Ben de felsefeci olmamakla birlikte, tarihçi kimliğimle, öğrenciliğimden bu yana bir miktar Locke, Hume, Descartes, Voltaire, d’Holbach, Montesquieu, Rousseau ve Kant okudum (ve okuttum, okutuyorum) hasbelkader. Bu orijinal metinlerde olsun, herhangi bir 18. yüzyıl tarihi ve düşünce tarihi kitabında olsun, Akıl Çağı’nın insanı tarih dışılıktan alıp tarihsel zamana yerleştirdiği gibi bir iddiaya rastlamadım. Altını çizerek söyleyeyim : Hiç ama hiç rastlamadım.
Marx ve Engels’in Aydınlanma üzerine yazdıklarını da okudum. Onlarda da böyle bir şey hiç yok. Bir yandan, Aydınlanmacıların, mevcut bütün fikir ve kurumları (en başta dini, Kiliseyi, monarşiyi) “Aklın amansız eleştirisi”ne tabi tutmasını, hiçbir kutsallığı bu eleştiriden muaf saymamasını övüyorlar. Diğer yandan, buradaki güya “soyut ve mutlak Aklın” da aslında belirli bir çağın, koşulların ve sosyal sınıfların aklı olduğunu vurguluyorlar. Başka bir deyişle, Aydınlanma’nın tarih dışı bir “Akıl” va’zetmesini eleştiriyorlar. Asıl tarih dışı olan, Nabi’nin yazdıklarının tersine, Aydınlanma’nın kendisi oluyor.

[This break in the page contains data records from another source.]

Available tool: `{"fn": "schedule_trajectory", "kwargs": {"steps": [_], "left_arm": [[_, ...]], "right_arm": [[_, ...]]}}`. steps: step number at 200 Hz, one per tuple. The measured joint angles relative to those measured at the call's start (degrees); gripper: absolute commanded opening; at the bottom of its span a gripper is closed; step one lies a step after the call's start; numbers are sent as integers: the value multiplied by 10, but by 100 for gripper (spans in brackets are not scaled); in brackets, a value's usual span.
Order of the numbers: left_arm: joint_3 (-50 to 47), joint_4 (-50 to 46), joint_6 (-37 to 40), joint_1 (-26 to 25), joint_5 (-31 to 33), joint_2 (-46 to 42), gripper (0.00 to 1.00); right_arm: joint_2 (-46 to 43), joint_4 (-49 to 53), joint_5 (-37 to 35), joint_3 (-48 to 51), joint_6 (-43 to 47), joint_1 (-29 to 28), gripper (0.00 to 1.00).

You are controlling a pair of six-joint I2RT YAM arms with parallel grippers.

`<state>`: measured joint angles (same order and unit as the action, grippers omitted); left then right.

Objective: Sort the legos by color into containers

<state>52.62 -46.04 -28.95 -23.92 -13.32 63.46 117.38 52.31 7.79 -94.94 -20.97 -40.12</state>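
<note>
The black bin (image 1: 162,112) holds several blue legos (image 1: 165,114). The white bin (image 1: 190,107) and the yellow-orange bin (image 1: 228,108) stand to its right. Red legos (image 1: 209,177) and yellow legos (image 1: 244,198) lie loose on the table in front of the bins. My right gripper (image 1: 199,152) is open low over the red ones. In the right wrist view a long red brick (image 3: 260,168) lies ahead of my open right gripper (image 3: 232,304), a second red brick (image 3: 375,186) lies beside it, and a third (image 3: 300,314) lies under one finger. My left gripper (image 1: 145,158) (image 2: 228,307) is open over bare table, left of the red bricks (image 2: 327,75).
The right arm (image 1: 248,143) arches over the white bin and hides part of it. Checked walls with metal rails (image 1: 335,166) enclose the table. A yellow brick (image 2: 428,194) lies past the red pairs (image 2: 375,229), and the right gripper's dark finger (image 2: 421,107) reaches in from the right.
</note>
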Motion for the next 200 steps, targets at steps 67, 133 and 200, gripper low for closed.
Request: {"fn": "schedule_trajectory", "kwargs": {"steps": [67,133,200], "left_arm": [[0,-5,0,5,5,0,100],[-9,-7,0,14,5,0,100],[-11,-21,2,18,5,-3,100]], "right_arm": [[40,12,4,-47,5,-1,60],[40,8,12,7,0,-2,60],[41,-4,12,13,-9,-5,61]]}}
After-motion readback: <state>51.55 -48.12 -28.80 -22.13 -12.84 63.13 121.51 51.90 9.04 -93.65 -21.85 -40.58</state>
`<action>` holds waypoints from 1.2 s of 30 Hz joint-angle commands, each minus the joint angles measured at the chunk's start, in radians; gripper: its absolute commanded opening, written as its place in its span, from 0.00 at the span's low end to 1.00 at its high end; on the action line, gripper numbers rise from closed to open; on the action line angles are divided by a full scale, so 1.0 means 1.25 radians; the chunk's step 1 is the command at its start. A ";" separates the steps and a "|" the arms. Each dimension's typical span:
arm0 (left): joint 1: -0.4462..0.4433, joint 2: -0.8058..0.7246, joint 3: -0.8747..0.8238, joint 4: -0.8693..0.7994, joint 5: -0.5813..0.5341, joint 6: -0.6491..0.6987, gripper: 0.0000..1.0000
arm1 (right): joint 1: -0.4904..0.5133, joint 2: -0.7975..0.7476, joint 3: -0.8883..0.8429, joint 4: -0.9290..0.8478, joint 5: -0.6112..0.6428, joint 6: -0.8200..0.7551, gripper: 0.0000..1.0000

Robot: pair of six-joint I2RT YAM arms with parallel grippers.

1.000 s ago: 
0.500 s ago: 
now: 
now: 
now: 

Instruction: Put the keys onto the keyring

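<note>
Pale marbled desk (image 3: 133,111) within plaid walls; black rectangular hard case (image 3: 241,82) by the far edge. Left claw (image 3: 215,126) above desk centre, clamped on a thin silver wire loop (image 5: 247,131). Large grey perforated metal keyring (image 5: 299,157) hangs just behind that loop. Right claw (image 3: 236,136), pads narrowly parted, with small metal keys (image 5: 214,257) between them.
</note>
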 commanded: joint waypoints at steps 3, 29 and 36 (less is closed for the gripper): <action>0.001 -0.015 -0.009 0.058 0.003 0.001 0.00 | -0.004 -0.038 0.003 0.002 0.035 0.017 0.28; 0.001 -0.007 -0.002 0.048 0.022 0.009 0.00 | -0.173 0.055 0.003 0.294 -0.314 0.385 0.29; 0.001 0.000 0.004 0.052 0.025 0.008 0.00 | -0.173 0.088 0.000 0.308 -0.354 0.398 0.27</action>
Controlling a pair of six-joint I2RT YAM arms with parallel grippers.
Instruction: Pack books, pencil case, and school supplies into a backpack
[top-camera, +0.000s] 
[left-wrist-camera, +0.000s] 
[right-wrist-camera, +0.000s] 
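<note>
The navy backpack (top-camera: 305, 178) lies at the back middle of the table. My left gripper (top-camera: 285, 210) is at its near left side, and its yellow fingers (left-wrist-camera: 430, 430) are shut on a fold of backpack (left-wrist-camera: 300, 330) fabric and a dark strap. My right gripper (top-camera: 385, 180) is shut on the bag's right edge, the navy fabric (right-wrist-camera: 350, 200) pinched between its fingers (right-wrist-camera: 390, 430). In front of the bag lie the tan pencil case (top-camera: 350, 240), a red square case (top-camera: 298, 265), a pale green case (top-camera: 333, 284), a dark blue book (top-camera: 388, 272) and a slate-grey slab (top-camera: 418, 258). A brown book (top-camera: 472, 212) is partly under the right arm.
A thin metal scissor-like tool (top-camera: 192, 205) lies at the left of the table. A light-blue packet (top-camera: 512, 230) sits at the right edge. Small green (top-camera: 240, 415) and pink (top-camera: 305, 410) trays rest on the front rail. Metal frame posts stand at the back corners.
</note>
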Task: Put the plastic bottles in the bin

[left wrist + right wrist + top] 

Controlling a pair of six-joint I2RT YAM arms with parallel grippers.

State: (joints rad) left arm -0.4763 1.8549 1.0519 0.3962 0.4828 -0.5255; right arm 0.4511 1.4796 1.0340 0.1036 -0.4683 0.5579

Nabi, Aydınlanma’yı “akla dönüş” diye tarif etmeye “pozitivizmin klişe ifadesi” demiş. Yani bir Aydınlanma var, bir de onu yanlış anlayan ve anlatan pozitivizm mi var ? Bu da bileşik bir hatâ. Bir kere pozitivizm Aydınlanma’nın çok dışında bir şey değil; Aydınlanma bilimciliğinin 19. yüzyıl türevi. İkincisi, Aydınlanma’yı “akla dönüş” diye gösteren, hattâ bununla övünen, Aydınlanma’nın kendisi. Buna göre, o zamana kadar hurafeler, bâtıl inançlar, (Nabi’nin son derece Aydınlanmacı, basmakalıp Ortaçağ düşmanı ifadesiyle) “tütsüler” hâkim olmuş. Derken bir Akıl Çağı bu sisleri dağıtmaya koyuluyor.
Bunun neresi tarihsellik ? Nabi’nin aksine, Aydınlanma, insanın hiç “nereden gelip nereye gittiğini merak etmesi” değil. Aydınlanma’nın böyle bir tarih ve tarihsel zaman merakı yok. Geçmişin fikir ve kurumlarını, zerrece, kendi somut koşulları içinde anlamaya çalışmıyor. Bütün bunları rasyonel mi, irrasyonel mi diye inceliyor. Bu yolla, “Akıl dışı” saydığı nelerin elimine edilmesi gerektiğini bulmaya çalışıyor. Onun için Aydınlanma, sırf kutsalsızlaştırma demek değil. Aynı zamanda modernitenin ilk büyük sosyal mühendislik projesi. Geçmişte neyin, niçin olduğunu merak etmek şöyle dursun; bütün o geçmiş irrasyonellik mirasını bir çırpıda elimine edip, yalnızca toplumun bundan böyle nereye gideceğini düzenlemeye kalkıyor.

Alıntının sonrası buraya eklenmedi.